START Information shown
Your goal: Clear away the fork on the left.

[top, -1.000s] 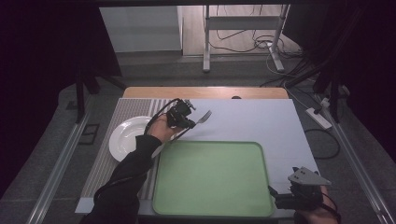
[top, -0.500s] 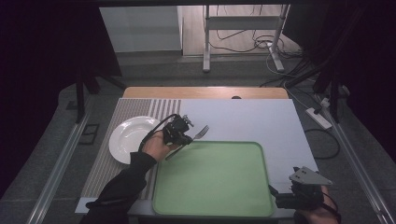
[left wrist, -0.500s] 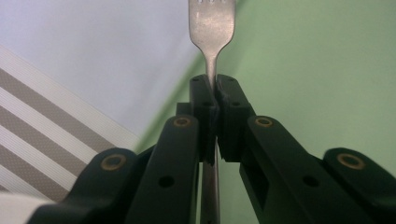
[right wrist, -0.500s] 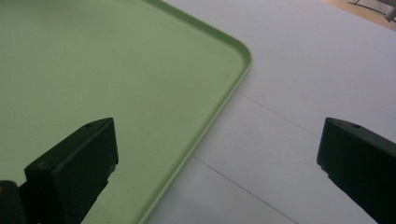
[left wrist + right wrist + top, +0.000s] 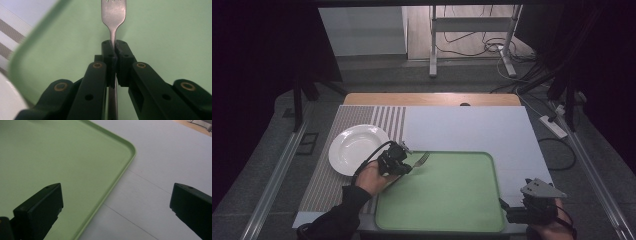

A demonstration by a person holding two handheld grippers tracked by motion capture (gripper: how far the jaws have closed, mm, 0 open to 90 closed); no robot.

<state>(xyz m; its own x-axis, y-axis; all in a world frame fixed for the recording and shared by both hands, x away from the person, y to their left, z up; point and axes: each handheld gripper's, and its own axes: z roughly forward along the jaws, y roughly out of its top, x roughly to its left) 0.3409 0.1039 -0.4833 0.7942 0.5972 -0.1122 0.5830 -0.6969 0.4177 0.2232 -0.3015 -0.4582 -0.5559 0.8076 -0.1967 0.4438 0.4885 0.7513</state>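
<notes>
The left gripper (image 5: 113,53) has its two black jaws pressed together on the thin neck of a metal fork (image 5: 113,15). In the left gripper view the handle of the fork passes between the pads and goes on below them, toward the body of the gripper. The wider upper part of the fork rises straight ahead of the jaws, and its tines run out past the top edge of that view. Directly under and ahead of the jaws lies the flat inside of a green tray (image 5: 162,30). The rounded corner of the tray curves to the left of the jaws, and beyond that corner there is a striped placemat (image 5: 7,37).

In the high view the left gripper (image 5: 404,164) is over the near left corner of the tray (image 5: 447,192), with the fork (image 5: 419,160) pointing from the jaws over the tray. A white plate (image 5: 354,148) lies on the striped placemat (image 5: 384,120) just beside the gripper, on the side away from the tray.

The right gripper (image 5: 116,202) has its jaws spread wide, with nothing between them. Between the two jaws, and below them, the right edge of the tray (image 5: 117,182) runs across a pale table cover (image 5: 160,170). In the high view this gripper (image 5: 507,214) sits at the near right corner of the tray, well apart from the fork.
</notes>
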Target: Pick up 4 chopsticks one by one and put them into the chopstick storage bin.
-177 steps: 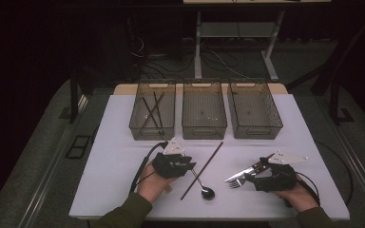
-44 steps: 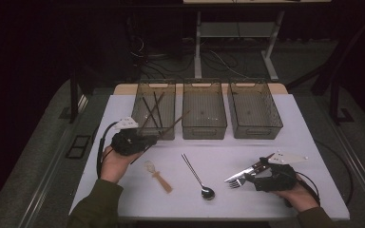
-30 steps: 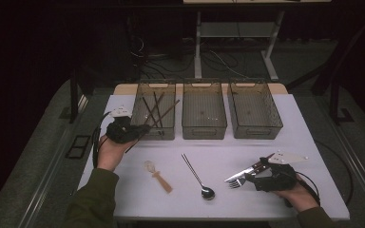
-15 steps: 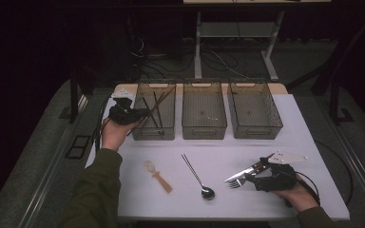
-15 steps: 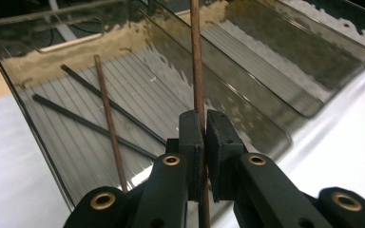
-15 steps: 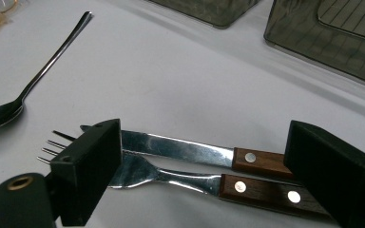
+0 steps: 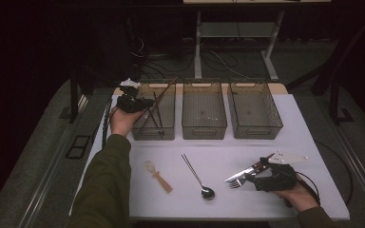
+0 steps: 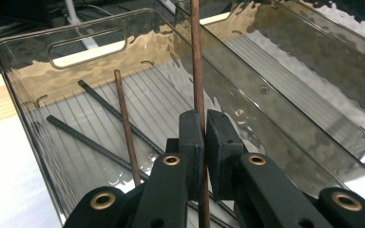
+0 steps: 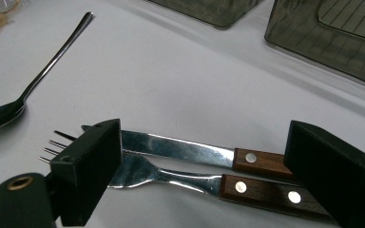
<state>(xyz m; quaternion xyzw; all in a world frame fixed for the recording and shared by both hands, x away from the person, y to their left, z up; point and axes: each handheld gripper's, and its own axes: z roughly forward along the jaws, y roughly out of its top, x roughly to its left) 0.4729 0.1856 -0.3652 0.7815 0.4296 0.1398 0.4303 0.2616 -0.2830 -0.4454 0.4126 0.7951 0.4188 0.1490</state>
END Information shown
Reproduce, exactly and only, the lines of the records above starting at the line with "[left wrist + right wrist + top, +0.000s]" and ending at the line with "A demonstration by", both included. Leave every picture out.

→ **Solution to this task**
[left wrist + right wrist + top, +0.000s] 

A demonstration by a person holding two handheld grippers tracked by motion capture (gripper: how far the jaws have closed, mm, 0 open to 90 closed); no robot.

The requested output is now complete.